Performance of Ophthalmologists on a Subset of the Full Testing Sets of Spectral Domain OCT Scans
| Method | Data | Accuracy | F1 Score | Sensitivity | Specificity |
|---|---|---|---|---|---|
| Ophthalmologists | Volume | 0.960 | 0.957 | 0.918 | 1.00 |
| B-scans | 0.957 | 0.954 | 0.912 | 1.00 | |
| Region | 0.890 | 0.874 | 0.776 | 1.00 | |
| Med-XAI-Net | 0.910 | 0.905 | 0.860 | 0.960 |
The table shows the full volume scan (first row), 5 B-scans selected by Med-XAI-Net from the volume scan (second row), 1 region of 1 B-scan selected by Med-XAI-Net from the volume scan (third row), and performance of Med-XAI-Net on the full volume scan (fourth row). In total, 100 volume scans are from the testing sets, comprising 50 negative and 50 positive cases.

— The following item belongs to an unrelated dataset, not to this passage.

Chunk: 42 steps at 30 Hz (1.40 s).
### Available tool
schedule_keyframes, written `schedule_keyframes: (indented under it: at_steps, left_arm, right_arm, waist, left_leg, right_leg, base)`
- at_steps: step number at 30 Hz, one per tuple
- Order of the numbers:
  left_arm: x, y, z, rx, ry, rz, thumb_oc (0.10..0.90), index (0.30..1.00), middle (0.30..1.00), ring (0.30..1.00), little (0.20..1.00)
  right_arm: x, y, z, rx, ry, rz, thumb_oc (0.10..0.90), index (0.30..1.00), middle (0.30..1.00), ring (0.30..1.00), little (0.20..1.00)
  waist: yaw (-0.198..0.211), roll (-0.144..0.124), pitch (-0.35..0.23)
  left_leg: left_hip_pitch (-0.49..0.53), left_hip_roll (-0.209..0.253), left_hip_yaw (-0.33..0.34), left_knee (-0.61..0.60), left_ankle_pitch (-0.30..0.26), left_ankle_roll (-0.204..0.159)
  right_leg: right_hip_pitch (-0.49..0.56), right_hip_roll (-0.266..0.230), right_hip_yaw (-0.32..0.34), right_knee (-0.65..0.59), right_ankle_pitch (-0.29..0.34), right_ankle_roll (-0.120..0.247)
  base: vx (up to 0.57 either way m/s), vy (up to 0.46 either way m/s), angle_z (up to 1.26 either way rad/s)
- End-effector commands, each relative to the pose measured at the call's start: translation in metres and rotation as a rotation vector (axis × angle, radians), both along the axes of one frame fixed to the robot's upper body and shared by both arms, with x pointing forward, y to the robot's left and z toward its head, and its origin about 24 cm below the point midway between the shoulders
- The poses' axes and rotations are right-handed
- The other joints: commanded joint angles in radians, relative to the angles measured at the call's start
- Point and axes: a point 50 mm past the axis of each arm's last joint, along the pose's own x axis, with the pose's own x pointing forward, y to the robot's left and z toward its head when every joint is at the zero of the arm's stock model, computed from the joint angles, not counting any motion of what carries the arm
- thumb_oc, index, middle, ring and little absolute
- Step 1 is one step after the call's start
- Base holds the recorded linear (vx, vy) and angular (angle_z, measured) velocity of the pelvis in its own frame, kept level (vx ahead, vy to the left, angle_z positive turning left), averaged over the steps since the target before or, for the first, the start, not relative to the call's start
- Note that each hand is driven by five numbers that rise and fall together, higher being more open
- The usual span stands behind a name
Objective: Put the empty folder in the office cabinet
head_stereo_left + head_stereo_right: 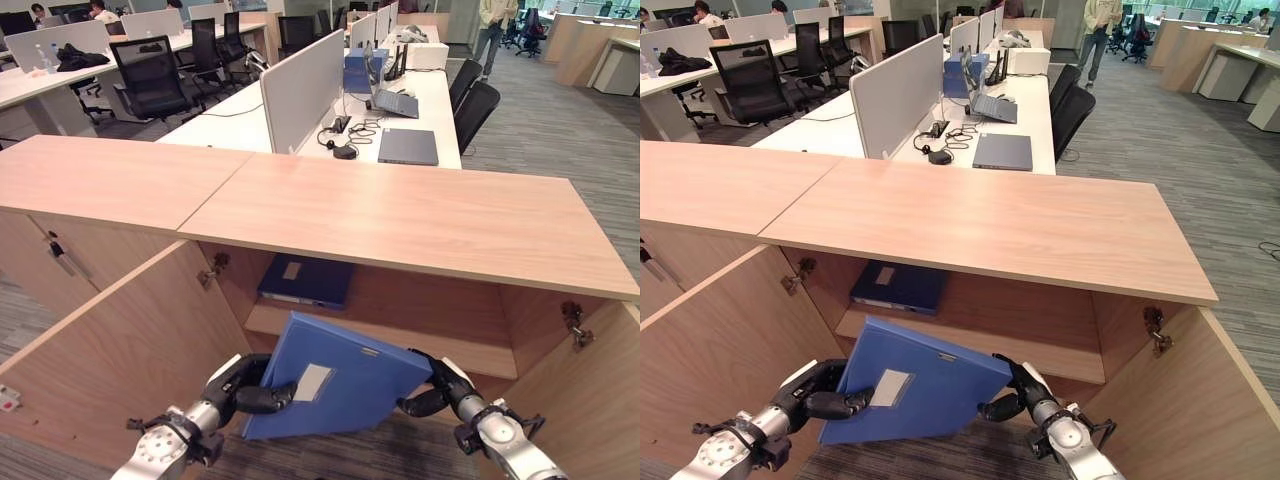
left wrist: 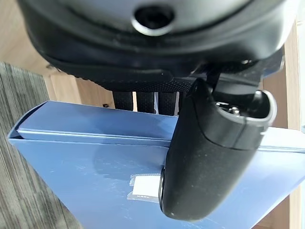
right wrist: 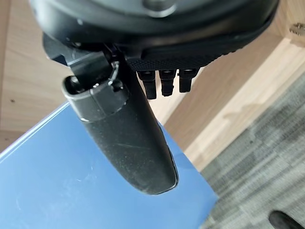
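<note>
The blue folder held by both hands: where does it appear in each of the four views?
Left eye view: blue folder low centre, before the open cabinet.
Right eye view: low centre.
Left wrist view: beneath the left hand's thumb.
Right wrist view: under the right hand's thumb.
Shared landmark: the wooden cabinet.

From my right hand (image 3: 143, 71) I see the thumb lying flat on the blue folder's (image 3: 57, 191) face, with the fingers (image 3: 167, 78) reaching past its edge behind. Beyond them stands the cabinet's (image 3: 228, 95) light wood panel, and grey carpet (image 3: 267, 157) lies beside the folder's corner.
</note>
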Motion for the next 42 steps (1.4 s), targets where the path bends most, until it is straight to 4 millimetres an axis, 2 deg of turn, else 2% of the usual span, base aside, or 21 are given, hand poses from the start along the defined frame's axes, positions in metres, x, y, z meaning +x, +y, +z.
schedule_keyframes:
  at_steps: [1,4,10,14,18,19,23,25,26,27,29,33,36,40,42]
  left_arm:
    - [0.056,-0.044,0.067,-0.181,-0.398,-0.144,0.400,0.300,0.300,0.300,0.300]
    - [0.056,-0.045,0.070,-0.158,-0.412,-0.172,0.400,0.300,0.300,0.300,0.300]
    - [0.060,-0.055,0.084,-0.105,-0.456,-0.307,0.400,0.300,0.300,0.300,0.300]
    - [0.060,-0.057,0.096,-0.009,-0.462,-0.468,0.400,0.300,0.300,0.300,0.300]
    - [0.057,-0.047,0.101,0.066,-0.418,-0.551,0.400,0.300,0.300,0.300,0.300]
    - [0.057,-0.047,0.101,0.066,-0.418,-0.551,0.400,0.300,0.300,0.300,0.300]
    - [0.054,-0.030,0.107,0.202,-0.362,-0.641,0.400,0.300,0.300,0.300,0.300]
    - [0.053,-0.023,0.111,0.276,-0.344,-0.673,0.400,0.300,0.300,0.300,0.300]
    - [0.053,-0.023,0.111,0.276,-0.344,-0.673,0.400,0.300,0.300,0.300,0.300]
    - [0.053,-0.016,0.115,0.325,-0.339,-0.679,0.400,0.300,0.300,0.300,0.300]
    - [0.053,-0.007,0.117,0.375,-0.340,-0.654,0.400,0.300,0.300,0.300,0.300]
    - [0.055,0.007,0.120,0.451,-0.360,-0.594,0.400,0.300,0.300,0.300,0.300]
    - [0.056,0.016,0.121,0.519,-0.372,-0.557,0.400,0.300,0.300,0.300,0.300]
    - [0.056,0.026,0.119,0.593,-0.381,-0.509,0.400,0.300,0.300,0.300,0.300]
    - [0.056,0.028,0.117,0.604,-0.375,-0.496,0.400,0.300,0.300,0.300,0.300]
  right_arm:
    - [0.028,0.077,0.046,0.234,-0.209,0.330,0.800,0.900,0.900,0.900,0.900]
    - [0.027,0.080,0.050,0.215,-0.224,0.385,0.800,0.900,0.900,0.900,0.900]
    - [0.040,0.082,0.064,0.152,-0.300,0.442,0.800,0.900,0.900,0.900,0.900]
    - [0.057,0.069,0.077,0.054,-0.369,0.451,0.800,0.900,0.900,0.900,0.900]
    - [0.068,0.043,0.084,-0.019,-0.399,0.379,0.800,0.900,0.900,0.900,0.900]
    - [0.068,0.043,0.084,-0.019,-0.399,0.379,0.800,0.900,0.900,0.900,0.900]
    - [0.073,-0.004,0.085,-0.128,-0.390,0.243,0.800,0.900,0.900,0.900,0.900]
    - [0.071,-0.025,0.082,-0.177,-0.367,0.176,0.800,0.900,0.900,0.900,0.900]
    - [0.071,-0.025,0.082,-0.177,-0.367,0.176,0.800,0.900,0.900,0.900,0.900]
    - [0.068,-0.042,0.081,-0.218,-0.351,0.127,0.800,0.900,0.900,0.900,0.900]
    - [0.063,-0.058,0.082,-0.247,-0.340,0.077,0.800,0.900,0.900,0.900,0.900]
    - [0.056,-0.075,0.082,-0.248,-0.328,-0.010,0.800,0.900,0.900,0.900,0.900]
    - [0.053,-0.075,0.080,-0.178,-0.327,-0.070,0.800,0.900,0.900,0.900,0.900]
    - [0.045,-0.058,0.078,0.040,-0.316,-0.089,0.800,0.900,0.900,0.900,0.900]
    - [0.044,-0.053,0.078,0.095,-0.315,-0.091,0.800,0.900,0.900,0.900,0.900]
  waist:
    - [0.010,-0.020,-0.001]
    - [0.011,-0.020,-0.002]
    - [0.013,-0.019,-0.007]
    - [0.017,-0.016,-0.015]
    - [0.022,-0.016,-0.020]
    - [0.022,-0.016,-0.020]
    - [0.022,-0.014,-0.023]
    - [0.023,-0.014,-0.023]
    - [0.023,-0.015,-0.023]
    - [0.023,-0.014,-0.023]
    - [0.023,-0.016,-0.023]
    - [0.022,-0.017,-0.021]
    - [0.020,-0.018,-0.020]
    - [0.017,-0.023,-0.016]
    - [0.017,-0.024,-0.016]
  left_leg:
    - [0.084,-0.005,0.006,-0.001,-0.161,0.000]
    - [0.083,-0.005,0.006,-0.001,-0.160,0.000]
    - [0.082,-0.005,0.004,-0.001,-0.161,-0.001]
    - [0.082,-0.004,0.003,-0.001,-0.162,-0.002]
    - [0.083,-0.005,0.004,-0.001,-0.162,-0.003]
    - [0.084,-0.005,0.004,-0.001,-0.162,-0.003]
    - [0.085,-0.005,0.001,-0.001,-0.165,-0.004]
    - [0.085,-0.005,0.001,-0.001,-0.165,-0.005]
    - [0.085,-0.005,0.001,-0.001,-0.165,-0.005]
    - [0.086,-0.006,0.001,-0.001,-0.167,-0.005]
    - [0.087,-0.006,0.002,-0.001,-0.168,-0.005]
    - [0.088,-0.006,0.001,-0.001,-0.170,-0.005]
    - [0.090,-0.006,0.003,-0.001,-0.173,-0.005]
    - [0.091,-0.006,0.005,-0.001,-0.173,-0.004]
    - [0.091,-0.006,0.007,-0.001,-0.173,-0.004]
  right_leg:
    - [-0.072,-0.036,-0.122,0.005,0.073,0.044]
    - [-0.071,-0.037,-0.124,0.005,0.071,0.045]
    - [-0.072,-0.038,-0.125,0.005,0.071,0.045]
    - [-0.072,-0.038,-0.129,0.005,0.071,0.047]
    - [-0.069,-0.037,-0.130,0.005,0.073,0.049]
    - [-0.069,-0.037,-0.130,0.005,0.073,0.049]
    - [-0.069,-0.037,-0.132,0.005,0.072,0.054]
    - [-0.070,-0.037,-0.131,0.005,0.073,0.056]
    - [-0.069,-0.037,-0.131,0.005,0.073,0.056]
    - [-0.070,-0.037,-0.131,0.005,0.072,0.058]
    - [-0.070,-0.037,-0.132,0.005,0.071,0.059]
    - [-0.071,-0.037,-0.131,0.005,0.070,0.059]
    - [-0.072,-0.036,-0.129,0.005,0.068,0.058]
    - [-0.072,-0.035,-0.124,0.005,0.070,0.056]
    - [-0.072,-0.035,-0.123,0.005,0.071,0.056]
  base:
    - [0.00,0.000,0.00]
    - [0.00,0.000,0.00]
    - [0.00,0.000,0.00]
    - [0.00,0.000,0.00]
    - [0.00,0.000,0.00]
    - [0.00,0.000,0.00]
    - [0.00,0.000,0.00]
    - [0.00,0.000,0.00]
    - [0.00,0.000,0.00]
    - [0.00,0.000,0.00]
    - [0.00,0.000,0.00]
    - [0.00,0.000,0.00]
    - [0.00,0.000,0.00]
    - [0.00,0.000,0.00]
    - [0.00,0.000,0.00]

Figure 4The selected images and located geographic atrophy (GA) by Med-XAI-Net. Each row represents 1 volume scan with 5 selected images, in which 1 box with a size of 64 × 64 is to locate GA.
Ablation Study of Med-XAI-Net on Spectral Domain OCT Volume Scans
| Method | Accuracy (95% Confidence Interval) | Area under the Receiver Operating Characteristic Curve (95% Confidence Interval) | F1 Score (95% Confidence Interval) | Sensitivity (95% Confidence Interval) | Specificity (95% Confidence Interval) |
|---|---|---|---|---|---|
| Region attention | 0.920 (0.904–0.937) | 0.942 (0.925–0.958) | 0.829 (0.800–0.858) | 0.820 (0.783–0.857) | 0.953 (0.942–0.964) |
| Image attention | 0.732 (0.621–0.842) | 0.791 (0.700–0.890) | 0.584 (0.439–0.730) | 0.704 (0.602–0.805) | 0.734 (0.616–0.860) |
| Dual attention | 0.915 (0.905–0.928) | 0.935 (0.917–0.953) | 0.823 (0.799–0.846) | 0.828 (0.784–0.872) | 0.946 (0.933–0.959) |
Denotes Med-XAI-Net using both region-attention and image-attention layers.